• **What the task asks**:
The data below is to be set down again exactly as written.

• **Dataset extract**:

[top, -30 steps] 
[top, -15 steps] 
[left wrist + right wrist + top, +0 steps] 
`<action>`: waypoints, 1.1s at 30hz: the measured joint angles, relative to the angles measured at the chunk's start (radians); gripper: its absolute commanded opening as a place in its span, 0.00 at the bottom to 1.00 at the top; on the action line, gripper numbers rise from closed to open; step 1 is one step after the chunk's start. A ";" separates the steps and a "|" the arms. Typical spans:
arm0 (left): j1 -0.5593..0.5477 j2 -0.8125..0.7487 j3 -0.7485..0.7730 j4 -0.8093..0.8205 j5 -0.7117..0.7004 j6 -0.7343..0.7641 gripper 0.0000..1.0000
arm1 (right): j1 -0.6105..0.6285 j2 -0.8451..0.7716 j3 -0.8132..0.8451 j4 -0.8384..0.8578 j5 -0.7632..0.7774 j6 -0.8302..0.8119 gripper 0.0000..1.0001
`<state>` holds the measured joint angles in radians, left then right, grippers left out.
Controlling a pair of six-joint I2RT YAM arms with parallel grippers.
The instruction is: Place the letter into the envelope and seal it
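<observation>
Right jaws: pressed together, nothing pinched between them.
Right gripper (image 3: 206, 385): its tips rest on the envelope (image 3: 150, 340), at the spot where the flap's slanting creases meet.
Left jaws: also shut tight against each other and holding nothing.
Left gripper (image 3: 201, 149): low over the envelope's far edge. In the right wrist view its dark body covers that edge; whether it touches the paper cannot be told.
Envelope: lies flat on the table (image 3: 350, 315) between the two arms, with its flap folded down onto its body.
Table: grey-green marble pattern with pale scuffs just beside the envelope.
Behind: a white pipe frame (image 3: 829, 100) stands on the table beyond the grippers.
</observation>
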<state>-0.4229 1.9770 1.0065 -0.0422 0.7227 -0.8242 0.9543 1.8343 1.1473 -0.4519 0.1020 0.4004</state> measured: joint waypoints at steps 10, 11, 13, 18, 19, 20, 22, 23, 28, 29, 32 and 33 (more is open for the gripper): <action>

• **Expected output**:
[top, -30 steps] 
[top, -15 steps] 
[left wrist + right wrist + top, +0 steps] 
`<action>`: waypoints, 1.1s at 30hz: the measured joint angles, relative to the angles measured at the chunk's start (radians); gripper: its absolute commanded opening as a place in its span, 0.00 at the bottom to 1.00 at the top; on the action line, gripper numbers rise from closed to open; step 1 is one step after the chunk's start. A ";" separates the steps and a "|" the arms. Typical spans:
arm0 (left): j1 -0.5593..0.5477 j2 -0.8125..0.7487 j3 -0.7485..0.7730 j4 -0.8093..0.8205 j5 -0.7117..0.7004 j6 -0.7343..0.7641 gripper 0.0000..1.0000
arm1 (right): j1 -0.6105..0.6285 j2 -0.8451..0.7716 j3 -0.8132..0.8451 j4 -0.8384..0.8578 j5 -0.7632..0.7774 j6 -0.8302..0.8119 gripper 0.0000..1.0001
`<state>` holds the measured joint angles in radians, left then right, grippers left out.
Controlling a pair of six-joint I2RT YAM arms with parallel grippers.
The instruction is: Place the letter into the envelope and seal it
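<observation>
Right jaws: pressed together, nothing pinched between them.
Right gripper (image 3: 206, 385): its tips rest on the envelope (image 3: 150, 340), at the spot where the flap's slanting creases meet.
Left jaws: also shut tight against each other and holding nothing.
Left gripper (image 3: 201, 149): low over the envelope's far edge. In the right wrist view its dark body covers that edge; whether it touches the paper cannot be told.
Envelope: lies flat on the table (image 3: 350, 315) between the two arms, with its flap folded down onto its body.
Table: grey-green marble pattern with pale scuffs just beside the envelope.
Behind: a white pipe frame (image 3: 829, 100) stands on the table beyond the grippers.
</observation>
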<state>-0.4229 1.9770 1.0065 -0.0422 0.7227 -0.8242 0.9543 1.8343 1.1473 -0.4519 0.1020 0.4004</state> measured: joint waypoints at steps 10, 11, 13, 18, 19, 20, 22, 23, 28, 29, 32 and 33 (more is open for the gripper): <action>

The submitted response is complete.